Case ID: ny-2d_65/html/0752-01.html
Source: Caselaw Access Project
Author: {"author": "", "license": "Public Domain", "url": "https://static.case.law/"}
Date Created: 2024-08-24T03:29:51.129683

Murray Cohen et al., as Administrators of the Estate of Stephen Cohen, Deceased, Respondents, v St. Regis Paper Company et al., Defendants, and Red Diamond Dry Ice & C02 Corp., Appellant. (And a Third-Party Action.)
    Decided June 11, 1985
    
      APPEARANCES OF COUNSEL
    
      Margaret A. Catillaz for appellant.
    
      Norman A. Palmiere for respondents.
   OPINION OF THE COURT

Memorandum.

The order of the Appellate Division should be affirmed.

We agree with the Appellate Division, for the reasons stated in its memorandum, that the evidence of defendant Red Diamond’s negligence was sufficient and that the trial court’s instructions on proximate and intervening cause, when read in the context of the entire charge, were not erroneous. Red Diamond’s request to charge that decedent’s knowledge of the dangers of dry ice would be a superseding cause as a matter of law fails to take into account the possibility of momentary forgetfulness by the decedent. Inasmuch as momentary forgetfulness is not contributory negligence as a matter of law (Serrano v Corcoran Plate Glass Co., 33 NY2d 544; Torrie v Virtuoso Bldg. Co., 58 AD2d 982; see, 1 NY PJI2d 71 [1984 Cum Supp]), it follows a fortiori that momentary forgetfulness should not be deemed a superseding cause that relieves a defendant of all liability as a matter of law.

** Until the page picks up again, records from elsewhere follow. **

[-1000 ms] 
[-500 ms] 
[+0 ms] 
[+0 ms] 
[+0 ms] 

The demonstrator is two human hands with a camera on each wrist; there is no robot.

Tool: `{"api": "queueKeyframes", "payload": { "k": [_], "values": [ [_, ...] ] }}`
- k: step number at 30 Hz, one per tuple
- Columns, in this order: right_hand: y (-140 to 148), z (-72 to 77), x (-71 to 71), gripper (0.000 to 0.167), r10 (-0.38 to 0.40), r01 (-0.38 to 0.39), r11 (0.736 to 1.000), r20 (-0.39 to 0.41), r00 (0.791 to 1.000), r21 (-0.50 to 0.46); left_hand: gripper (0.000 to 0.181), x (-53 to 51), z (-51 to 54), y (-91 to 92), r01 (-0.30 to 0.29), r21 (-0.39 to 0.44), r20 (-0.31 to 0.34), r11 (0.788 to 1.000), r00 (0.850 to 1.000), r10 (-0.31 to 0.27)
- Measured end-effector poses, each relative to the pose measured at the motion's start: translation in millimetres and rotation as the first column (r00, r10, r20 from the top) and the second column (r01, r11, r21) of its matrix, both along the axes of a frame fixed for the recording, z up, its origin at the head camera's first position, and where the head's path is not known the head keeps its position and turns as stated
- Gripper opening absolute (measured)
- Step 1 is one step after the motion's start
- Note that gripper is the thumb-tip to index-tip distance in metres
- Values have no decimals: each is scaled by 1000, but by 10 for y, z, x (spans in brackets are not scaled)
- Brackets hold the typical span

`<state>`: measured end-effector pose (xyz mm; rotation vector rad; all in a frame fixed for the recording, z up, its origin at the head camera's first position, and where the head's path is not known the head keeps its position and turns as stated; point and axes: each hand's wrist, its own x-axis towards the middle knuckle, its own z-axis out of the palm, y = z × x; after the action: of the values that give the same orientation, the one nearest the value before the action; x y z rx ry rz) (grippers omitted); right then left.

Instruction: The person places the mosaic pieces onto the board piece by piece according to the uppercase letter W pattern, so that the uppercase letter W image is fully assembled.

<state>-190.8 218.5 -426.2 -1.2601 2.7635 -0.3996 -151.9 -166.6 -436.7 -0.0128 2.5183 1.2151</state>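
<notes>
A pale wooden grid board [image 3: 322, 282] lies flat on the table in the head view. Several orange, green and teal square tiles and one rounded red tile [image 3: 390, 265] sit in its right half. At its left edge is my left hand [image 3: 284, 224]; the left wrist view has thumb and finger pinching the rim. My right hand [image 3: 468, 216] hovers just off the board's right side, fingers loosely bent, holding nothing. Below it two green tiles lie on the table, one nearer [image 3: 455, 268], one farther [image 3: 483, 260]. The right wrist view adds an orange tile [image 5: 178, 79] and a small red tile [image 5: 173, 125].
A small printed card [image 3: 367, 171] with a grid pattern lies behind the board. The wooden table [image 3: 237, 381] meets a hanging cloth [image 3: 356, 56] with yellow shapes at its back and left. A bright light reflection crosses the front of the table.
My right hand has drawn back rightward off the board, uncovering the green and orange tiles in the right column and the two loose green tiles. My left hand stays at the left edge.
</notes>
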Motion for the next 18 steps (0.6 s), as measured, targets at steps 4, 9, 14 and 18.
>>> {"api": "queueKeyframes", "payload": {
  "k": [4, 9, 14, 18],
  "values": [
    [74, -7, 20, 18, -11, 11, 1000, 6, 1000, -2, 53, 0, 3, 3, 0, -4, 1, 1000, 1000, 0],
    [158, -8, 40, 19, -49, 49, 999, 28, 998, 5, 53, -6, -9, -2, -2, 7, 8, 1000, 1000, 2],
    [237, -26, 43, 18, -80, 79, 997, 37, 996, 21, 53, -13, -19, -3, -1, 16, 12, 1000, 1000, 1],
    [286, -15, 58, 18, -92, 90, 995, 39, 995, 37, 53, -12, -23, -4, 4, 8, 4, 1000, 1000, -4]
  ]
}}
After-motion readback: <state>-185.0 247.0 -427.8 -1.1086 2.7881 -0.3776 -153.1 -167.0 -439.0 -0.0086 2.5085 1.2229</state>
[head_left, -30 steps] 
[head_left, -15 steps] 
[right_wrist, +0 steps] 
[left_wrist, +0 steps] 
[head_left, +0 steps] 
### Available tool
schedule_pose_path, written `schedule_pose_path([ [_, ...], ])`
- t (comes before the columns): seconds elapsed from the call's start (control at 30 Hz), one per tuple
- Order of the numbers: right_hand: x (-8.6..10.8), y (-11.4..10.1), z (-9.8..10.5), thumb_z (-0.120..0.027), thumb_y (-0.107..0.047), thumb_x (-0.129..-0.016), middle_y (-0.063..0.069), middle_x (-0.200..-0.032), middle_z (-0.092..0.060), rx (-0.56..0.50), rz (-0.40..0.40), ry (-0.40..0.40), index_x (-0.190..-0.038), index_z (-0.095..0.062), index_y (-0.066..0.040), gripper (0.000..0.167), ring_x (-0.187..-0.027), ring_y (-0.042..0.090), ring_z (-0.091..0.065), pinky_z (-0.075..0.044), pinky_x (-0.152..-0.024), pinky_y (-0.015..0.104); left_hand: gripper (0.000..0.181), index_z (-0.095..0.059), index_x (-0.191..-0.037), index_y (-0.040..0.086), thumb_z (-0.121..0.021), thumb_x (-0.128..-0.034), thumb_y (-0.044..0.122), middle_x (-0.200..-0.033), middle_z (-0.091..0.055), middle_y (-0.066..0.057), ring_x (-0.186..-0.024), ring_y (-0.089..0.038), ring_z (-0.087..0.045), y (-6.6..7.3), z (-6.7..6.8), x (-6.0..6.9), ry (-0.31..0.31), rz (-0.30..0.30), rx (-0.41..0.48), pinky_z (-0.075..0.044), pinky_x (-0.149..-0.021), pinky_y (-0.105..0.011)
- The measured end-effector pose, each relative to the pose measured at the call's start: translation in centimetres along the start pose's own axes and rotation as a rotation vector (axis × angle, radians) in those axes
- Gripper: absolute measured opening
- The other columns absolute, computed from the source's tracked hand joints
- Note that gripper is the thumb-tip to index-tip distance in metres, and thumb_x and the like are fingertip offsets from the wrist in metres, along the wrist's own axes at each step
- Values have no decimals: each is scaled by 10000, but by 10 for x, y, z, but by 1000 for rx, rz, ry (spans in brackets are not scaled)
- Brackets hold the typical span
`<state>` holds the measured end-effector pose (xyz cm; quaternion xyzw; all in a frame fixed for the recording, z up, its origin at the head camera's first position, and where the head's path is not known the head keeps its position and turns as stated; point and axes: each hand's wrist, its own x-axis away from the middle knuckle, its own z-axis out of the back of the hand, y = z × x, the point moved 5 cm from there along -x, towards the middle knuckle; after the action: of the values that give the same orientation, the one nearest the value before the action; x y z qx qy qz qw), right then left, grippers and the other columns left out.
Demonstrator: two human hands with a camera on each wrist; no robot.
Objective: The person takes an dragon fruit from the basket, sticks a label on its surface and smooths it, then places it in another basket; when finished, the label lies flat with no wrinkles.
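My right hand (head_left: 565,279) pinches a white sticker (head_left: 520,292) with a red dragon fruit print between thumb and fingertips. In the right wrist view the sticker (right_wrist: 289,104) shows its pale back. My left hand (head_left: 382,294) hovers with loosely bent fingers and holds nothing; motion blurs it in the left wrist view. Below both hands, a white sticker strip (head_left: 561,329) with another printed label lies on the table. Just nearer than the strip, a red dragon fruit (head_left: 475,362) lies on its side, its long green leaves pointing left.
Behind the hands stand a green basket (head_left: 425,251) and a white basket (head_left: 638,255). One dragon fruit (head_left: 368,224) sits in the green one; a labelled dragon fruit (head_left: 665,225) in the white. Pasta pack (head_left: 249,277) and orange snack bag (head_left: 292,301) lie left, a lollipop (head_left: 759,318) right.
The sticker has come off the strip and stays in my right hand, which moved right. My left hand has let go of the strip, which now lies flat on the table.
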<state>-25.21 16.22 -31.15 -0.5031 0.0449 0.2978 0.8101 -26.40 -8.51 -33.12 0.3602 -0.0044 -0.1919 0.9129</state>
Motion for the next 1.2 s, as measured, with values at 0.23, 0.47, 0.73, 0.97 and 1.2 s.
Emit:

Red Diamond’s additional request to charge that knowledge by decedent’s employer of the dangers of dry ice, coupled with its failure to warn the decedent, would be another superseding cause was also properly rejected by the trial court. This case is distinguishable from McLaughlin v Mine Safety Appliances Co. (11 NY2d 62), in that there is here no evidence of gross negligence such as there was in McLaughlin, where the warnings that might otherwise have been seen were removed and the remover stood idly by while the decedent was exposed to danger. Thus, the trial court properly submitted to the jury as a question of fact the claim that the employer’s negligent failure to warn constituted an intervening cause relieving Red Diamond of liability.

Finally, in light of his submission of a question on proximate cause, the Trial Judge’s decision not to submit an additional question on intervening cause was not an abuse of discretion (see, Johnson v Artkraft Strauss Sign Corp., 45 AD2d 482, 483).

Chief Judge Wachtler and Judges Jasen, Meyer, Simons, Kaye, Alexander and Titone concur.

On review of submissions pursuant to section 500.4 of the Rules of the Court of Appeals (22 NYCRR 500.4), order affirmed, with costs, in a memorandum.